Father Arteaga said those who attended Christmas Masses this year seemed to be doing so with a little more intensity than in the past.

“My perception was that people experienced the Eucharist with more hope, more faith,” he said.

El Salvador’s tropical climate, unlike Ohio’s, was more favorable to outdoor seating for the overflow crowd that arrived to mark the birth of Jesus in the country whose name in Spanish, “the savior,” honors Christ.

“The motive was to protect our brothers and sisters,” Father Arteaga said.

Like Father Arteaga, Father Gardiner believes that if anything, the pandemic has brought believers to a point of deep reflection and spiritual reassessment, since the religious holiday didn’t focus this year, by-and-large, on the hustle and bustle of pre-Christmas parties or crowded shopping malls.

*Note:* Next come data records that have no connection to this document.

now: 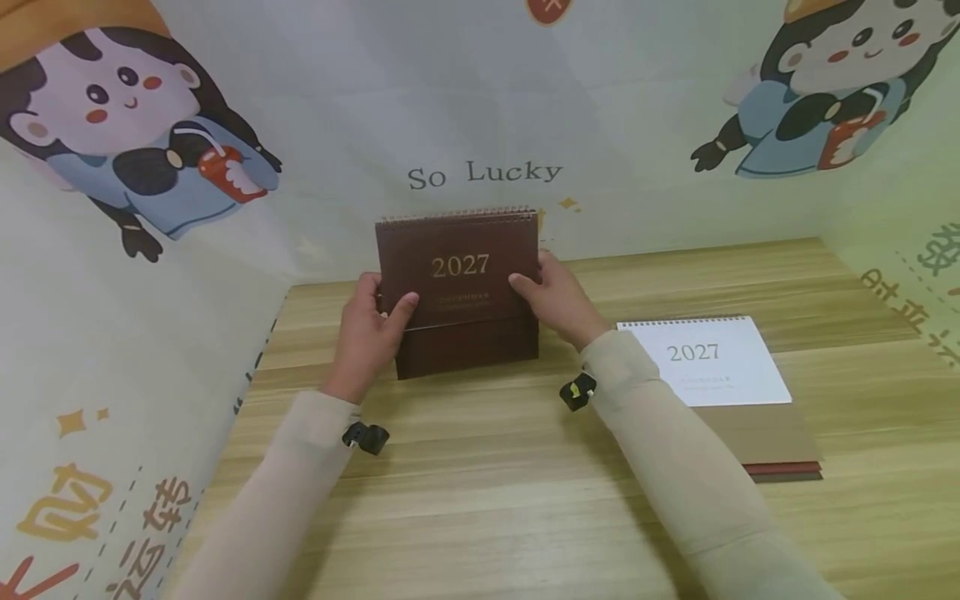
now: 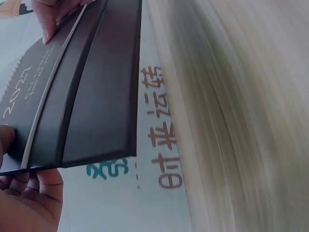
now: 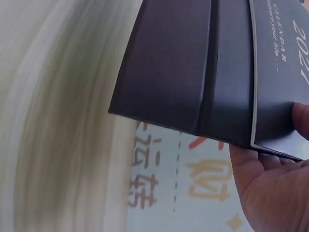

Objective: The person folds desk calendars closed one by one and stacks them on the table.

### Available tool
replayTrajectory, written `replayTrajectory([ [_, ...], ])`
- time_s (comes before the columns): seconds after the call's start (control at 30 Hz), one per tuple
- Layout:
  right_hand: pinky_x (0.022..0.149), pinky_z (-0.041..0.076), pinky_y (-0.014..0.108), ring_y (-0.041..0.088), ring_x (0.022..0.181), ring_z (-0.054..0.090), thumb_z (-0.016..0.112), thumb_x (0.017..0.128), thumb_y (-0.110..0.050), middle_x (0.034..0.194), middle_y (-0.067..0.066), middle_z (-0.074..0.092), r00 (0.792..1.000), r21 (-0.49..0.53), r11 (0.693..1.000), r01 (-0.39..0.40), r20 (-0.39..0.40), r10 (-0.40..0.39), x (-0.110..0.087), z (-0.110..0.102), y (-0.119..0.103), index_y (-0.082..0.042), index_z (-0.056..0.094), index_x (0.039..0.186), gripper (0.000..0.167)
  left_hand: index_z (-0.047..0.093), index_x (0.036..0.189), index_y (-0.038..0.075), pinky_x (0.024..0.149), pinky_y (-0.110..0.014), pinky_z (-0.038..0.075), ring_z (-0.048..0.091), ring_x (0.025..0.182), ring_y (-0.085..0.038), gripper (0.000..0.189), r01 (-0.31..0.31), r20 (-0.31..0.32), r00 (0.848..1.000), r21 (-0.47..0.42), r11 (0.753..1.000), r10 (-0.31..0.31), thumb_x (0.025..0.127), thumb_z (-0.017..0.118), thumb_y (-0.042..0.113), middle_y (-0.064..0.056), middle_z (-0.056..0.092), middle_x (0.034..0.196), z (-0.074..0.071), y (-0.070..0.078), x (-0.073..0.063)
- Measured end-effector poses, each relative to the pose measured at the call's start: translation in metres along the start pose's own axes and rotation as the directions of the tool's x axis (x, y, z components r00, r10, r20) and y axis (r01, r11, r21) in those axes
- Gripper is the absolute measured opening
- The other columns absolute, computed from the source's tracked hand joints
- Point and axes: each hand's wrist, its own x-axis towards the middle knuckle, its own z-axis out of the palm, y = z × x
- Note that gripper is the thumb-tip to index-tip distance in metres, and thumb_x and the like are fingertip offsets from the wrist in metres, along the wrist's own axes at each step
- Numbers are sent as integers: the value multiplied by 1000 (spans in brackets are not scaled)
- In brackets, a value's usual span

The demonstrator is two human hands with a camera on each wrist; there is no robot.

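Note:
Between both hands is a dark brown desk calendar (image 1: 459, 287) with a gold 2027 on its cover and a spiral binding along its top. My left hand (image 1: 367, 329) grips its left edge, thumb on the front and fingers curled behind. On the opposite edge my right hand (image 1: 562, 296) grips it the same way. In the left wrist view the calendar's lower panel (image 2: 106, 92) slants past the wooden table. The right wrist view shows the cover (image 3: 277, 77) with the right thumb pressed on its face and the other fingers behind.
A second desk calendar (image 1: 705, 362), with a white 2027 page on a brown stand, lies on the table at the right, partly behind the right forearm. The wooden table (image 1: 465, 483) meets a printed cloth wall (image 1: 337, 108) at the back and both sides.

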Motion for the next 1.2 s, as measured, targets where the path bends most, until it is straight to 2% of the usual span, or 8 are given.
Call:
replayTrajectory([
  [0.13, 93, 51, 41, 27, 103, 65, 54, 103, -19, 123, 14, 63, 1000, -29, 1000, 4, 5, -4, -5, -10, 5, -4, 45, 140, 41, 47, 119, 2, 61, -38, 52, 65, 80, -25, 44, 17, 54, 998, 25, 1000, -18, 98, 61, 38, -14, 63, 97, 9, 3, 0],
  [0.3, 96, 47, 45, 29, 100, 64, 57, 102, -21, 115, 15, 64, 999, -182, 982, -39, -4, 39, -14, -14, 8, -2, 49, 135, 39, 47, 123, 1, 63, -36, 51, 65, 79, -25, 45, 114, 130, 984, 52, 992, -120, 99, 62, 36, -16, 64, 99, 16, -1, -6],
  [0.47, 97, 46, 47, 31, 102, 62, 57, 101, -26, 112, 17, 65, 992, -306, 946, -110, 29, 125, -25, -17, 12, 1, 51, 133, 43, 47, 121, 1, 66, -35, 48, 61, 83, -23, 44, 240, 261, 931, 95, 966, -257, 99, 61, 37, -16, 62, 106, 21, -9, -12],
  [0.6, 100, 45, 48, 34, 111, 61, 57, 101, -31, 120, 21, 64, 983, -392, 910, -131, 67, 171, -32, -20, 21, 5, 52, 135, 49, 48, 122, -3, 71, -37, 53, 63, 86, -25, 45, 290, 341, 889, 99, 952, -306, 99, 63, 32, -18, 62, 105, 29, -13, -16],
  [0.77, 100, 45, 50, 38, 116, 59, 57, 100, -30, 125, 25, 62, 973, -443, 887, -129, 114, 199, -40, -23, 39, 8, 49, 138, 54, 52, 120, -6, 77, -40, 53, 62, 86, -26, 42, 313, 396, 860, 92, 945, -323, 97, 65, 27, -17, 64, 100, 44, -19, -25],
  [0.93, 90, 51, 48, 34, 98, 65, 56, 101, -28, 109, 24, 67, 952, -458, 872, -173, 149, 267, -46, -24, 54, 11, 53, 131, 49, 57, 117, -5, 78, -41, 52, 60, 84, -24, 39, 325, 421, 837, 132, 936, -350, 96, 66, 27, -13, 64, 95, 56, -20, -32],
  [1.1, 67, 56, 37, 24, 70, 66, 57, 101, -31, 90, 16, 66, 922, -463, 852, -244, 162, 352, -48, -23, 61, 12, 56, 124, 50, 56, 124, -5, 86, -46, 52, 61, 89, -26, 45, 298, 411, 834, 223, 928, -367, 96, 66, 29, -15, 65, 102, 62, -19, -32],
  [1.2, 60, 55, 33, 21, 60, 65, 59, 100, -34, 84, 14, 65, 921, -490, 835, -250, 146, 361, -48, -23, 61, 13, 57, 122, 52, 57, 123, -6, 84, -47, 52, 61, 87, -26, 46, 260, 412, 837, 277, 925, -359, 96, 66, 29, -16, 66, 101, 64, -19, -31],
])
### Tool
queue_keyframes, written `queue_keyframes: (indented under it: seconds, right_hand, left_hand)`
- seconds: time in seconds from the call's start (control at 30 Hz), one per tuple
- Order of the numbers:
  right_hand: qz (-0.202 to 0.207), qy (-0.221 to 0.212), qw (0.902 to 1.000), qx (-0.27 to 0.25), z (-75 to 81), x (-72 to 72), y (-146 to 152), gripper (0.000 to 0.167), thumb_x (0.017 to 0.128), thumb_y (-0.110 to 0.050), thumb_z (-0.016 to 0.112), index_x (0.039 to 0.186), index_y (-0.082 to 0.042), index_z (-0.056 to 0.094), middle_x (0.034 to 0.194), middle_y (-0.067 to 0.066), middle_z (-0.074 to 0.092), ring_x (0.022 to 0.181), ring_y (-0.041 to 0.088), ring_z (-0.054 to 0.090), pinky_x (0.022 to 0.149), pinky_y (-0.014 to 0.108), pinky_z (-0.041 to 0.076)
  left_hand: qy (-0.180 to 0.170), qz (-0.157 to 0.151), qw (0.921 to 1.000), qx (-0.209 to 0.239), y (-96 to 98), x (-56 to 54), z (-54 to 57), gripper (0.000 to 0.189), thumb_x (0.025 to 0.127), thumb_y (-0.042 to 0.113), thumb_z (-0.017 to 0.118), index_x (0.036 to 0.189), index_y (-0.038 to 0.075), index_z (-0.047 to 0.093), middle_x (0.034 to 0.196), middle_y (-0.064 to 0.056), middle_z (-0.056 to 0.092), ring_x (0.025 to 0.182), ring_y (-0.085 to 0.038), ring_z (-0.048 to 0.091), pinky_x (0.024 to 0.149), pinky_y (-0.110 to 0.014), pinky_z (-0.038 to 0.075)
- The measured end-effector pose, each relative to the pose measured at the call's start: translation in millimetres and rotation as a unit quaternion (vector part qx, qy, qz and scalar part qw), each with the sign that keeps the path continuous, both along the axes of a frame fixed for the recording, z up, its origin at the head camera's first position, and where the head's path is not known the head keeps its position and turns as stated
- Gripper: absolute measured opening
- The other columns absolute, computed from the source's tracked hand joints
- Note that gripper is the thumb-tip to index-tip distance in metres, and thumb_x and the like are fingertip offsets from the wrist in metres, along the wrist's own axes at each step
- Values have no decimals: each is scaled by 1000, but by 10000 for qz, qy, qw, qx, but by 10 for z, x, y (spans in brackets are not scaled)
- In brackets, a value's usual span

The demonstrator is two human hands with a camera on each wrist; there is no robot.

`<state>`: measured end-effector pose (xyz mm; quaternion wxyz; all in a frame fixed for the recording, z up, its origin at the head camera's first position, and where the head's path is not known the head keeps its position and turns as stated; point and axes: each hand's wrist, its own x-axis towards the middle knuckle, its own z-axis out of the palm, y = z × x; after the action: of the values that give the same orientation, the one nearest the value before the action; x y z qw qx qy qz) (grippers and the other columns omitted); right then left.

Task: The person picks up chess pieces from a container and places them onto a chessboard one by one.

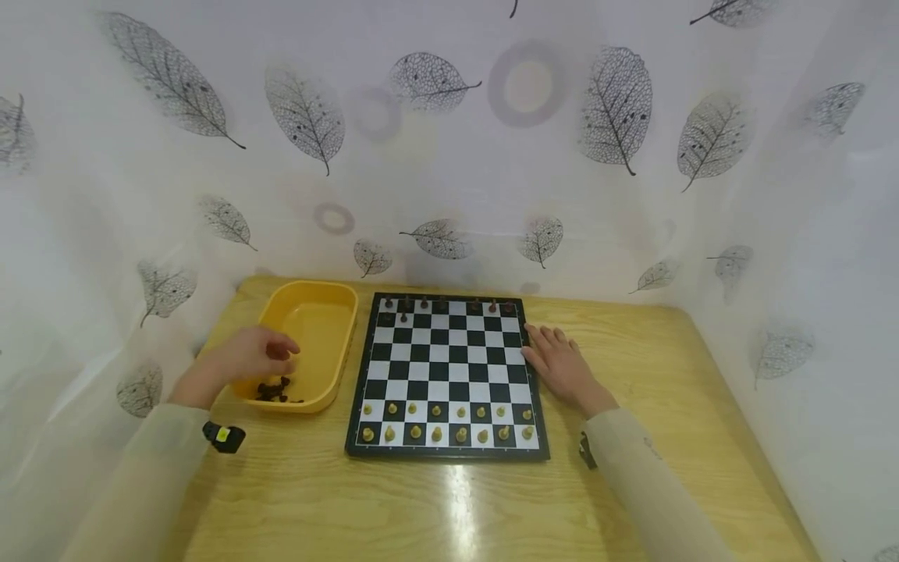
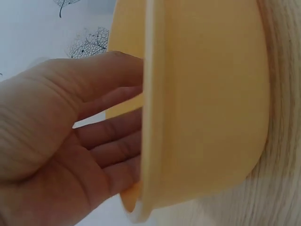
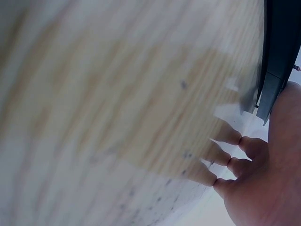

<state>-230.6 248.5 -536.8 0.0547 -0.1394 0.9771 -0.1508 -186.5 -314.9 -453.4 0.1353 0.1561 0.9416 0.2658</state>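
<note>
My left hand [image 1: 254,355] reaches over the yellow plastic basin [image 1: 343,355], its fingers loosely bent; nothing shows between them. In the left wrist view, the rim of the basin [image 2: 207,103] hides the fingertips of this hand [image 2: 61,136]. Below it, a small heap of dark chess pieces [image 1: 272,390] lies at the basin's near end. Along the right edge of the chessboard [image 1: 449,375] rests my right hand [image 1: 562,365], fingers extended, thumb at the board's edge. The right wrist view shows this hand [image 3: 254,174] on the table beside the board's dark side [image 3: 278,52].
Gold chess pieces [image 1: 437,433] fill the two nearest rows. Dark red-brown pieces [image 1: 424,303] stand in the farthest row, with a gap in it, and two more at the left of the row before it. A leaf-patterned curtain [image 1: 449,172] surrounds the wooden table [image 1: 393,507].
</note>
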Motion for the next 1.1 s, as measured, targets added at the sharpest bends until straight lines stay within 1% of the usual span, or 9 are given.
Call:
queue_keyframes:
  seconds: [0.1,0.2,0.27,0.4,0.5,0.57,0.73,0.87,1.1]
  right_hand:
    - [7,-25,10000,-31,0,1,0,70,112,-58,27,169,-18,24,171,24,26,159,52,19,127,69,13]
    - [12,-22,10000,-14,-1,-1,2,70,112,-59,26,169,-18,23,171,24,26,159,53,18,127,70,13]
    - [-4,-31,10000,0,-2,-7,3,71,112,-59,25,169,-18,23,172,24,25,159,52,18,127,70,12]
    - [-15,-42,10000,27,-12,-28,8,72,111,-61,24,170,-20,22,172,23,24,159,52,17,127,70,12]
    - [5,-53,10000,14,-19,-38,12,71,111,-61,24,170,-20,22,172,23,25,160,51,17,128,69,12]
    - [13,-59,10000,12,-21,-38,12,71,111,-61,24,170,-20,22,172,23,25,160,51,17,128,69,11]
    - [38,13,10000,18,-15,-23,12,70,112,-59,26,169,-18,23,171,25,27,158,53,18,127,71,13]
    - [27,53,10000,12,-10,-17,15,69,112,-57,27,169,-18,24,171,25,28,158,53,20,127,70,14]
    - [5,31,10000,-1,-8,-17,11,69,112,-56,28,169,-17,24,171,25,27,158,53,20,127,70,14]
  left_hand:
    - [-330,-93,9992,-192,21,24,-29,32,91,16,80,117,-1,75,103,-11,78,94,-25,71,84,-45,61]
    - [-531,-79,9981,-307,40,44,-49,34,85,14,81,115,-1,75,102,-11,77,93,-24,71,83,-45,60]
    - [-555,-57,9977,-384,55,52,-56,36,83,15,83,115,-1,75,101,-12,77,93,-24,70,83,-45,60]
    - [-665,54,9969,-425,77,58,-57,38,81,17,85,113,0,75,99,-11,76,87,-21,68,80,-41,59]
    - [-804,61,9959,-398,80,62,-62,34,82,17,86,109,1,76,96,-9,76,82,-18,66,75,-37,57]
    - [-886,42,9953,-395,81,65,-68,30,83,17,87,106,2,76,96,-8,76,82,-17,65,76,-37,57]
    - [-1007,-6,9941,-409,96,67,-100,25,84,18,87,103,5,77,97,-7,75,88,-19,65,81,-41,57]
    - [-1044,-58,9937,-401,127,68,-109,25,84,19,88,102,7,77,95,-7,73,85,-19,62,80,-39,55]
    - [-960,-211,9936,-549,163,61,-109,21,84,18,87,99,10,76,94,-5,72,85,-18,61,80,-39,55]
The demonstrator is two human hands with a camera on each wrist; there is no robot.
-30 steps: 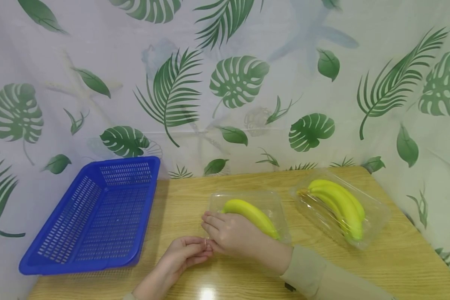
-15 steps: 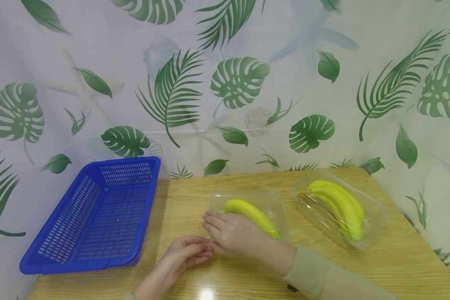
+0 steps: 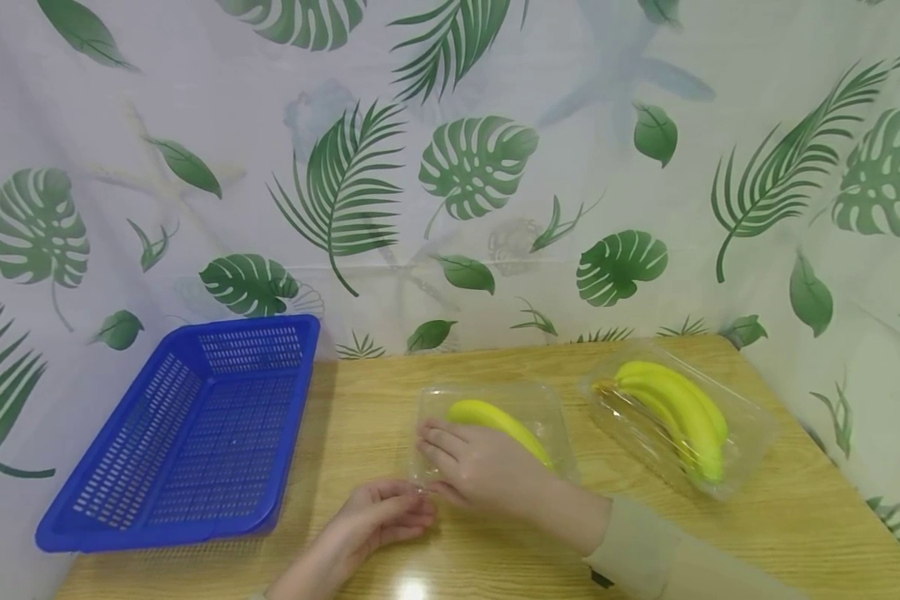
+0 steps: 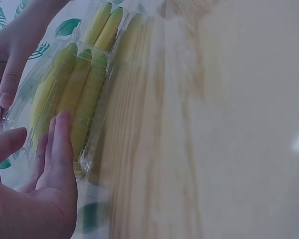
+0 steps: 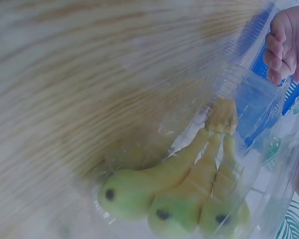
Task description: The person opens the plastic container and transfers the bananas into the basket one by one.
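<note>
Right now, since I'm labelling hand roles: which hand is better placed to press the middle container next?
Probably the right hand: it lies over the container, while the left hand is at its near-left corner.

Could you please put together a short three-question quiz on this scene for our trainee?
1. Fill in the blank: In the head view, part of the banana in the middle container is hidden behind the ____ hand.
2. True or false: In the head view, the blue basket stands to the left of both the middle container and the right-hand container.
3. Multiple choice: Where is the left hand?
A) Inside the blue basket
B) By the near-left corner of the middle container
C) On top of the right-hand container

Key:
1. Right hand
2. True
3. B
</note>
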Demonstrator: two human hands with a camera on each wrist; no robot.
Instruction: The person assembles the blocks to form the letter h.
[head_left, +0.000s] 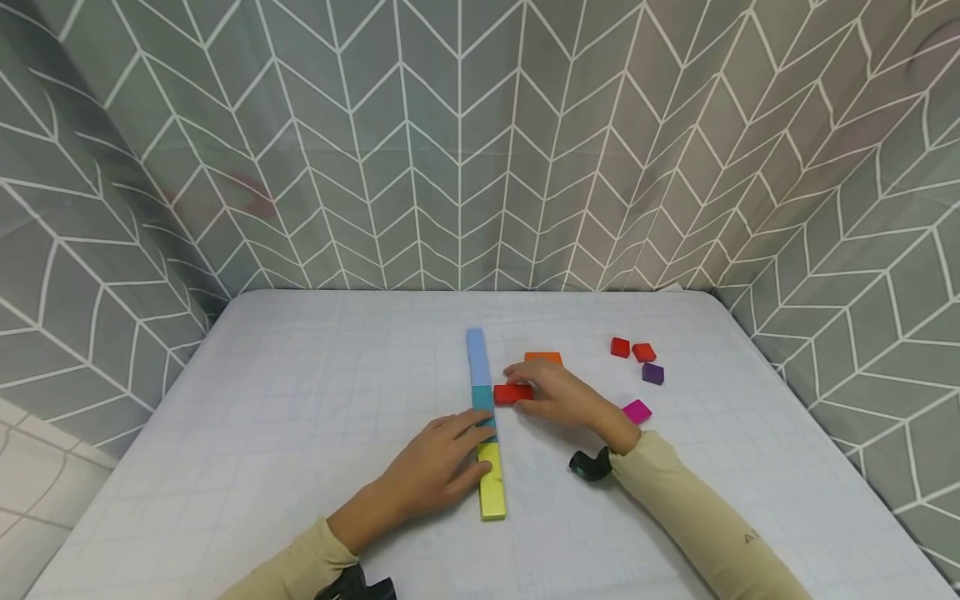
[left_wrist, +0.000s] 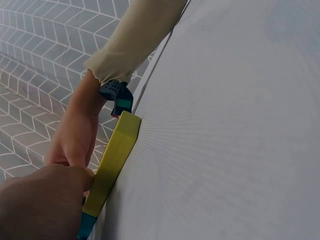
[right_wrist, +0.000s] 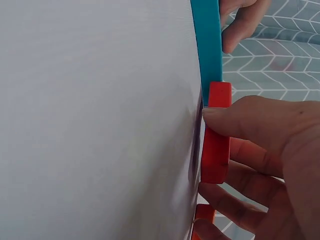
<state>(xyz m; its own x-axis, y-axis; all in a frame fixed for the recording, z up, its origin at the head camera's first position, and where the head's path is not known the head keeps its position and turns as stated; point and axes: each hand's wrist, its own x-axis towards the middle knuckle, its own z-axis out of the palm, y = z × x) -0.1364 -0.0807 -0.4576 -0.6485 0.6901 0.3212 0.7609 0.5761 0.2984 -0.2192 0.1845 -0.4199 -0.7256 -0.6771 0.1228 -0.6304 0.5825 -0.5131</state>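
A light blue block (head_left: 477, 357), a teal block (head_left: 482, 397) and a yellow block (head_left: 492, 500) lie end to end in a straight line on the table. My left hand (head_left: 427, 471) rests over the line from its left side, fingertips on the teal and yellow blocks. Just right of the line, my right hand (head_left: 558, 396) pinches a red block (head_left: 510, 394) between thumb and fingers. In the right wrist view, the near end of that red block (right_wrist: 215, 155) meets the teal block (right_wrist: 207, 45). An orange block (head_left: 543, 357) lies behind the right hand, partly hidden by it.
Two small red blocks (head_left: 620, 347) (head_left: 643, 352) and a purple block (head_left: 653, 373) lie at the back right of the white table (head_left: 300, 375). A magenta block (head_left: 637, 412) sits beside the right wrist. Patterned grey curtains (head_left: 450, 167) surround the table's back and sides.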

“Something needs to be done to remind even the faithful — and, yes, even ourselves — about what Christmas is all about,” he said. “And, second, that this is the time to do it because COVID-19 has leveled the playing field against a once seemingly invincible secularism and commercialism.”

Father Arteaga said it is important to listen to what God is trying to tell us during the pandemic and to ask why some miss Mass.

“What is it that I have been missing? Coming to the Eucharist and receiving Communion only, as if it’s something magical?” he told congregants to ask themselves. “Or have I missed gathering with my brothers and sisters? Because that is the Eucharist, too. It’s the community. It is the Church that makes the Eucharist possible.”

In Ohio, that’s part of what drove the faith community to brave the snowstorm and gather, even with obstacles, Cavanaugh said.

“Our pastor, Father Tony Sejba, insisted on attempting to have Mass outdoors, for the sense of community we all sorely miss” said Cavanaugh. “We thought the horrible weather would keep people away, but far from it. People are created for relationship with God, and with each other, and many aren’t getting enough of either one, the way this pandemic is going right now.”

He said that the families braving “the cold, the darkness and the snow is a testament to our collective need for a Savior, and each other, and the fact (that) He is alive among us and in each one of us!”